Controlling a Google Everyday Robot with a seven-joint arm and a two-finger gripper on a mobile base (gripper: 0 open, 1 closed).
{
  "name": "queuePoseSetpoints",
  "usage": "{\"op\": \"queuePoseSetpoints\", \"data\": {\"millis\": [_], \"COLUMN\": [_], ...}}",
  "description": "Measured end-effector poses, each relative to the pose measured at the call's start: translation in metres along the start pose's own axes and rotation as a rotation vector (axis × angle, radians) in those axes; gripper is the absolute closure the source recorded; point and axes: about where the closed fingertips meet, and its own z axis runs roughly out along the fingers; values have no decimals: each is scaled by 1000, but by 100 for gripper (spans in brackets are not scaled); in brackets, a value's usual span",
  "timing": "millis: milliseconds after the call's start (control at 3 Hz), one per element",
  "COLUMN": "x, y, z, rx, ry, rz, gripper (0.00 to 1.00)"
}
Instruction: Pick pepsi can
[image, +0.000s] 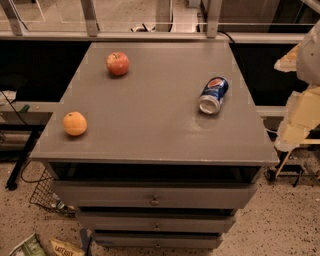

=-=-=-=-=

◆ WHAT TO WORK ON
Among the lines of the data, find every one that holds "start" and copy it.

◆ TASK RESPONSE
  "description": "Measured end-effector poses, each relative to the pose measured at the call's start: translation in metres along the start pose's own axes and rotation as a rotation vector (axis × angle, radians) in those axes; gripper is the absolute closure the source recorded; point and axes: about where the closed fingertips meet, and its own z axis runs roughly out along the fingers; values have no decimals: each is scaled by 1000, but by 100 for gripper (spans in brackets are not scaled); in brackets, a value's usual span",
  "timing": "millis: milliseconds after the call's start (control at 3 Hz), one per element",

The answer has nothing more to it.